How many gallons of distilled water must be mixed with 50 gallons of a 30% alchohol solution to get a 25% solution?

A 30% solution (I assume we are talking about volume/volume percent here) is 30 gallons alcohol + 70 gallons water OR

[30 gallons alcohol/(30 gal alcohol+70gal water)]*100. 50 gallons of a 30% solution would contain 15 gal alcohol + 50 gal solution (or 15 gal alcohol + 35 gal water).
[(15 gal alcohol)/(15 gal alc+35 gal water+ x gal water)]*100.
Solve for x gal water. Check my thinking. Check my work.

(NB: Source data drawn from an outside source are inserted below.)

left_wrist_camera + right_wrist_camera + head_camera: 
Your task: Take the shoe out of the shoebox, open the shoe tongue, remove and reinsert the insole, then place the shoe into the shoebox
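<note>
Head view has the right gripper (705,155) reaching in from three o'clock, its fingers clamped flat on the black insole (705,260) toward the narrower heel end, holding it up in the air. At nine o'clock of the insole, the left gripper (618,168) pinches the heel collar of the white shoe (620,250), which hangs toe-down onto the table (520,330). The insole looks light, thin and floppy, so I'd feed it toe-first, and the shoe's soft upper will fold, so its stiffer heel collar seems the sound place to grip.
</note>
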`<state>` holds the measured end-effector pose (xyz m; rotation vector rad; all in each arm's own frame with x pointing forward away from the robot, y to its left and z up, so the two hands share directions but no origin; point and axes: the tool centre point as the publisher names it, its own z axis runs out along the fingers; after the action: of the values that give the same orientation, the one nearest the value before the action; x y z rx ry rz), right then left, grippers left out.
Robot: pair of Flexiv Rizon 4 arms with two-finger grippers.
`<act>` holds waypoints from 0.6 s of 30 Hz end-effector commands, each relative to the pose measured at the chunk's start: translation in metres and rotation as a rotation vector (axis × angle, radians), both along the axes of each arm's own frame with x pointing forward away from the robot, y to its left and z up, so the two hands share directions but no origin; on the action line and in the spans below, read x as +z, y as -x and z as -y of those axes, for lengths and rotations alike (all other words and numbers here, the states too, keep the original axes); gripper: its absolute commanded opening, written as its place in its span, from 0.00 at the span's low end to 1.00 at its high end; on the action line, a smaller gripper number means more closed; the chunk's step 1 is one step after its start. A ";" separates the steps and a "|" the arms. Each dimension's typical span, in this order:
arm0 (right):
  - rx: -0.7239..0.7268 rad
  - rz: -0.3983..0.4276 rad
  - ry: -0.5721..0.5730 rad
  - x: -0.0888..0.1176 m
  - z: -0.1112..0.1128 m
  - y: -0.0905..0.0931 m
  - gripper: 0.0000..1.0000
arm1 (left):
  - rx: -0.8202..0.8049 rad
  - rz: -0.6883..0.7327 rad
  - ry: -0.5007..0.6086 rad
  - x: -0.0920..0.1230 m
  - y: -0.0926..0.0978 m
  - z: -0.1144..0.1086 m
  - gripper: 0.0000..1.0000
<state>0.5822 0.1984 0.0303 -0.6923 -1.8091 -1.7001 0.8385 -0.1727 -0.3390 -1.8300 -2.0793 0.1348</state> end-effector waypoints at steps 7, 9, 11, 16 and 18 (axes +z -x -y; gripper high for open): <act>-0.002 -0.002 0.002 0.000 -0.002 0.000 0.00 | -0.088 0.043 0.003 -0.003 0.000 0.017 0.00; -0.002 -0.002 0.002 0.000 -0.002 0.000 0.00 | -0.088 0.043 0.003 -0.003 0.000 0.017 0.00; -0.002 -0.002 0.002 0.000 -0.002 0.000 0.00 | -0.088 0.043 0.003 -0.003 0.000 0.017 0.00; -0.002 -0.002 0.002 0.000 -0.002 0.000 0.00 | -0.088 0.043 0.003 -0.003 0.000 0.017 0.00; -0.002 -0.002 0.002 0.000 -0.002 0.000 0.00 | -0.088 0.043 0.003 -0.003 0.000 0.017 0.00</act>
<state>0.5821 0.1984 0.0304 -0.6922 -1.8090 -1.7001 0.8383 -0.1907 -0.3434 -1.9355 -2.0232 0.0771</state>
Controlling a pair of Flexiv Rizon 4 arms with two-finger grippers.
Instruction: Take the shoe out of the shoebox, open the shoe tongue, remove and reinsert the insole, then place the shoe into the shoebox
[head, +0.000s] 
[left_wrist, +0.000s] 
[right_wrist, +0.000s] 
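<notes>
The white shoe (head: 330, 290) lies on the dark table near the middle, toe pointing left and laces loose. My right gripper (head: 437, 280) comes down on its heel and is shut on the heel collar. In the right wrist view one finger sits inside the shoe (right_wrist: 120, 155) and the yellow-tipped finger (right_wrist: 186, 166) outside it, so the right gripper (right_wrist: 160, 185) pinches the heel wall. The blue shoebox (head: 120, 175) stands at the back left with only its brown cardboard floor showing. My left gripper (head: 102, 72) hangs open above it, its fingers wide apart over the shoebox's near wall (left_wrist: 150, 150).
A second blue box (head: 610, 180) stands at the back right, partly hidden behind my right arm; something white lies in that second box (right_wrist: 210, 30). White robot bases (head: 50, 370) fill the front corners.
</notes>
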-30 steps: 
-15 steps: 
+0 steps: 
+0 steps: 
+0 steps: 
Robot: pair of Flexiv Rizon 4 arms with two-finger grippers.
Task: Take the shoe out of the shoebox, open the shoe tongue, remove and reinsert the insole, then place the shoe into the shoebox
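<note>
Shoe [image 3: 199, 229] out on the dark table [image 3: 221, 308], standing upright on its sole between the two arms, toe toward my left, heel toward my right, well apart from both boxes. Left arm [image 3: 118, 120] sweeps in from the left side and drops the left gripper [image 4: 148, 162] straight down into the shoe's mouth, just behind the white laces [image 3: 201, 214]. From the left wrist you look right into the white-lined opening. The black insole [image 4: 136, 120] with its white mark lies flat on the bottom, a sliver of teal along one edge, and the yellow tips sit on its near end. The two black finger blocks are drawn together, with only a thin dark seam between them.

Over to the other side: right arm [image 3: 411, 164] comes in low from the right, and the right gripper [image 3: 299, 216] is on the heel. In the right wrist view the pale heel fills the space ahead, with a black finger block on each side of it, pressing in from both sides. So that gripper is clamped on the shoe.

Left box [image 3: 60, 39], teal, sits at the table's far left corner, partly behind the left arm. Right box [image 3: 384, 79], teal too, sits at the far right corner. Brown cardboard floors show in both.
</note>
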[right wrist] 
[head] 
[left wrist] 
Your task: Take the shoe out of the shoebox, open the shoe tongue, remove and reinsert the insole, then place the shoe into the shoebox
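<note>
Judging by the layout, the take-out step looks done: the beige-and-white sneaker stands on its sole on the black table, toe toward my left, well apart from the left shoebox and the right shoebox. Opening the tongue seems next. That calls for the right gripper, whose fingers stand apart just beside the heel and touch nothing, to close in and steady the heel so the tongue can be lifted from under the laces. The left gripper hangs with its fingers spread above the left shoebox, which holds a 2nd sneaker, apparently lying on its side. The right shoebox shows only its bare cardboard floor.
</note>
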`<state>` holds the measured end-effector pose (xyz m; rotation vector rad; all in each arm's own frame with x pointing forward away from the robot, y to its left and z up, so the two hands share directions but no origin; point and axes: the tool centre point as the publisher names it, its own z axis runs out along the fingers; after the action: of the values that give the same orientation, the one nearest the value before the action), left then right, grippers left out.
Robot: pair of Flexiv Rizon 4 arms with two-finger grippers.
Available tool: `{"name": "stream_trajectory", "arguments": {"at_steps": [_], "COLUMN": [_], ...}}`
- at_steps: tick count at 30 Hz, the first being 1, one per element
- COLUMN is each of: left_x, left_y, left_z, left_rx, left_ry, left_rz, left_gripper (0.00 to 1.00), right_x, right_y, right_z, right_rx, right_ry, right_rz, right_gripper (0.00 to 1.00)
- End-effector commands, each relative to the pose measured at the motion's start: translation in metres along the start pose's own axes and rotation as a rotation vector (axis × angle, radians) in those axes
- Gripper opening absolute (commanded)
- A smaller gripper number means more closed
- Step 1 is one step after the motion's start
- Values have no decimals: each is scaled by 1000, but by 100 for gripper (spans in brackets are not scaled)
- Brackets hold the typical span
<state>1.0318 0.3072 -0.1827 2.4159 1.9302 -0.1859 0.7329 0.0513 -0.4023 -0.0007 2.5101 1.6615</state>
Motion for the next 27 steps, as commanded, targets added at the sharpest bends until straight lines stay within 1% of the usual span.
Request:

To solve this problem, we can use the concept of the mixture equation. Let's denote the amount of distilled water to be added as 'x' gallons.

Step 1: Write the equation representing the amount of alcohol in the mixture:
0.30 * 50 = 0.25 * (50 + x)

Step 2: Solve the equation for 'x':
15 = 12.5 + 0.25x
0.25x = 15 - 12.5
0.25x = 2.5

Step 3: Divide both sides of the equation by 0.25:
x = 2.5 / 0.25
x = 10

Therefore, 10 gallons of distilled water must be mixed with 50 gallons of a 30% alcohol solution to obtain a 25% alcohol solution.

To determine the number of gallons of distilled water needed to achieve a 25% alcohol solution, we can follow a simple equation:

Let "x" represent the number of gallons of distilled water.

Quantity of alcohol in the 30% alcohol solution = Quantity of alcohol in the final 25% alcohol solution.

Using this information, we can set up the equation as follows:

0.30 * 50 = 0.25 * (50 + x)

Now, let's solve for "x":

15 = 0.25 * (50 + x)

Divide both sides of the equation by 0.25:

15 / 0.25 = 50 + x

60 = 50 + x

Subtract 50 from both sides of the equation:

60 - 50 = x

10 = x

Therefore, you will need to mix 10 gallons of distilled water with the 50 gallons of the 30% alcohol solution to obtain a final solution with a 25% alcohol concentration.